### DESCRIPTION OF THE TASK
Every line below is to be set down again exactly; any image stays out.

◇ ◇ ◇ ◇ ◇

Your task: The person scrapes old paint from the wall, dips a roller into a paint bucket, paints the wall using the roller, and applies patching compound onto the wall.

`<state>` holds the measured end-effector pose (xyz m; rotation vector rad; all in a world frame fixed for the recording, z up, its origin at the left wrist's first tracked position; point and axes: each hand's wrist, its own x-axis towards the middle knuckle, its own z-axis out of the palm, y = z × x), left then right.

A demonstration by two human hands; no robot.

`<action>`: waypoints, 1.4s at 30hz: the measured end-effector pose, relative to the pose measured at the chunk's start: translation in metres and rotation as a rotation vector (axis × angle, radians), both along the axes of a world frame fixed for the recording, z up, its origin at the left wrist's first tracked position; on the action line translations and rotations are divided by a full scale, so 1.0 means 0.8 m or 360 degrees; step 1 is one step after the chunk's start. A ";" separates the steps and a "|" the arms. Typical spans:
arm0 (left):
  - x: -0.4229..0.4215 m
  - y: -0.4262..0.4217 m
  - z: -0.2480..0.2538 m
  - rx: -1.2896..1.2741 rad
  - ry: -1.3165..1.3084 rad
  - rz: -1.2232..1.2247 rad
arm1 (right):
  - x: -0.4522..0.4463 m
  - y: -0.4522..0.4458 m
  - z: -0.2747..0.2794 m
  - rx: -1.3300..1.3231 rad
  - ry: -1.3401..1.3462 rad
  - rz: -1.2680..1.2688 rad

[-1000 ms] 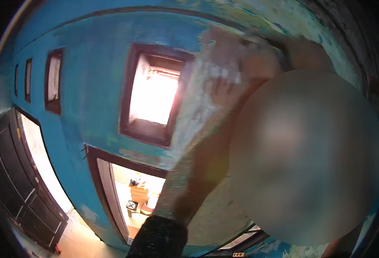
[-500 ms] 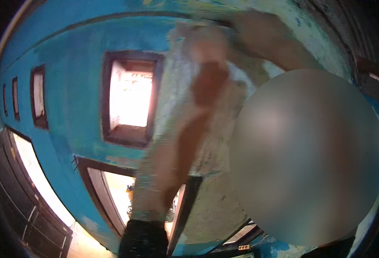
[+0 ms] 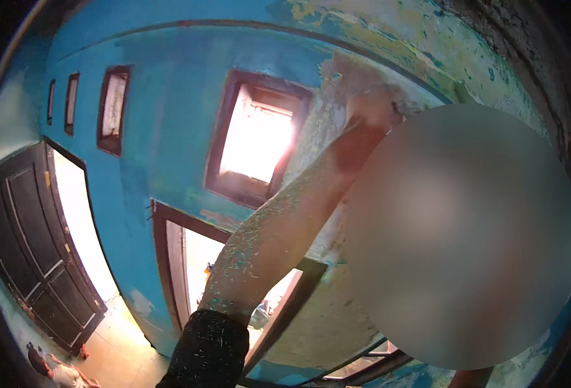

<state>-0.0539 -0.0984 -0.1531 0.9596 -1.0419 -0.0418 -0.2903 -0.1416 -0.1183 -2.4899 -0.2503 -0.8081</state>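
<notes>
My left hand (image 3: 374, 108) is raised against the bare, scraped patch of the wall (image 3: 343, 74), right of the bright window. Its fingers look curled round something small and dark at the edge of the blurred disc, too unclear to name. Colored flecks cover the forearm, which comes up from a black sleeve (image 3: 209, 346). My right hand does not show; the large blurred disc covers the area right of my left hand. Peeling yellow-green paint (image 3: 421, 48) lies above the wall's dark groove.
A bright framed window (image 3: 256, 139) and narrower openings pierce the blue wall (image 3: 162, 97). Below are a doorway with a dark frame (image 3: 162, 258) and, at left, an open dark door (image 3: 36, 249). Another person (image 3: 62, 374) is at the bottom left.
The view swung so the wall moved left, then back right. My left hand stays high on the scraped patch. My right hand, blurred above the disc earlier, is now hidden. The other person has appeared.
</notes>
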 end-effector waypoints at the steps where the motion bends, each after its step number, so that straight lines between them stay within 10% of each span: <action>1: 0.007 0.008 -0.003 0.0005 0.0035 -0.0054 | 0.001 -0.006 -0.006 -0.0182 -0.0121 -0.0176; 6: 0.015 0.024 -0.034 -0.0327 -0.0037 0.0219 | 0.091 -0.062 -0.024 -0.1140 -0.0453 -0.0667; 11: 0.031 0.050 -0.038 -0.0514 -0.0360 0.0290 | 0.082 0.033 -0.006 0.0523 -0.0125 0.0091; 16: 0.064 0.001 -0.028 -0.0975 -0.0834 0.1067 | 0.128 0.066 -0.015 -0.0384 -0.0079 -0.0434; 19: 0.059 0.009 -0.011 -0.0530 -0.0377 -0.0129 | 0.137 0.027 0.007 -0.1052 -0.0526 -0.0505; 23: 0.025 0.043 -0.021 -0.0405 -0.0368 -0.0249 | 0.135 0.043 0.017 -0.1736 -0.0538 -0.1550; 33: 0.071 0.030 -0.071 -0.0804 -0.0797 0.0972 | 0.145 0.021 0.072 -0.1945 -0.0469 -0.1763; 42: 0.076 0.036 -0.064 -0.0822 -0.1098 0.1206 | 0.153 0.044 0.065 -0.2020 -0.0502 -0.2010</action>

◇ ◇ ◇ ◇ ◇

### OUTPUT FOR THIS EXERCISE
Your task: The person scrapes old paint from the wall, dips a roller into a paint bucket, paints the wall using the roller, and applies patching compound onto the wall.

`<state>` holds the measured end-effector pose (xyz m; rotation vector rad; all in a world frame fixed for the recording, z up, its origin at the left wrist's first tracked position; point and axes: each hand's wrist, its own x-axis towards the middle knuckle, its own z-axis out of the palm, y = z × x), left then right.

A demonstration by two human hands; no robot.

`<action>`: waypoints, 1.4s at 30hz: the measured end-effector pose, relative to the pose measured at the chunk's start: translation in metres and rotation as a rotation vector (axis × angle, radians), both along the axes of a world frame fixed for the recording, z up, its origin at the left wrist's first tracked position; on the action line translations and rotations are divided by a full scale, so 1.0 means 0.8 m or 360 degrees; step 1 is one step after the chunk's start. A ";" separates the steps and a "|" the arms. Typical spans:
arm0 (left):
  - x: -0.4229..0.4215 m
  - y: -0.4262..0.4217 m
  - z: -0.2480..0.2538 m
  - rx: -1.2896..1.2741 rad
  - ry: -1.3165..1.3084 rad
  - rz: -1.2232..1.2247 rad
arm1 (right):
  - x: -0.4522..0.4463 m
  - y: -0.4522..0.4458 m
  - z: -0.2747..0.2794 m
  - rx: -1.3300..1.3231 rad
  - ry: -1.3401..1.3462 rad
  - rz: -1.2680..1.2688 rad

[-1000 ms] 
[-500 ms] 
[+0 ms] 

<state>-0.0539 -0.0984 -0.1531 0.9596 -1.0419 -0.0418 -0.2903 -0.1416 -0.1183 -2.4899 -0.2503 -0.8081</state>
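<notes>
My left hand (image 3: 374, 108) is raised against the bare, scraped patch of the wall (image 3: 343, 74), right of the bright window. Its fingers look curled round something small and dark at the edge of the blurred disc, too unclear to name. Colored flecks cover the forearm, which comes up from a black sleeve (image 3: 209, 346). My right hand does not show; the large blurred disc covers the area right of my left hand. Peeling yellow-green paint (image 3: 421, 48) lies above the wall's dark groove.
A bright framed window (image 3: 256, 139) and narrower openings pierce the blue wall (image 3: 162, 97). Below are a doorway with a dark frame (image 3: 162, 258) and, at left, an open dark door (image 3: 36, 249). Another person (image 3: 62, 374) is at the bottom left.
The view swung so the wall moved left, then back right. My left hand stays high on the scraped patch. My right hand, blurred above the disc earlier, is now hidden. The other person has appeared.
</notes>
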 end-effector waypoints at the steps where the motion bends, each after its step number, so that straight lines between them stay within 10% of each span: <action>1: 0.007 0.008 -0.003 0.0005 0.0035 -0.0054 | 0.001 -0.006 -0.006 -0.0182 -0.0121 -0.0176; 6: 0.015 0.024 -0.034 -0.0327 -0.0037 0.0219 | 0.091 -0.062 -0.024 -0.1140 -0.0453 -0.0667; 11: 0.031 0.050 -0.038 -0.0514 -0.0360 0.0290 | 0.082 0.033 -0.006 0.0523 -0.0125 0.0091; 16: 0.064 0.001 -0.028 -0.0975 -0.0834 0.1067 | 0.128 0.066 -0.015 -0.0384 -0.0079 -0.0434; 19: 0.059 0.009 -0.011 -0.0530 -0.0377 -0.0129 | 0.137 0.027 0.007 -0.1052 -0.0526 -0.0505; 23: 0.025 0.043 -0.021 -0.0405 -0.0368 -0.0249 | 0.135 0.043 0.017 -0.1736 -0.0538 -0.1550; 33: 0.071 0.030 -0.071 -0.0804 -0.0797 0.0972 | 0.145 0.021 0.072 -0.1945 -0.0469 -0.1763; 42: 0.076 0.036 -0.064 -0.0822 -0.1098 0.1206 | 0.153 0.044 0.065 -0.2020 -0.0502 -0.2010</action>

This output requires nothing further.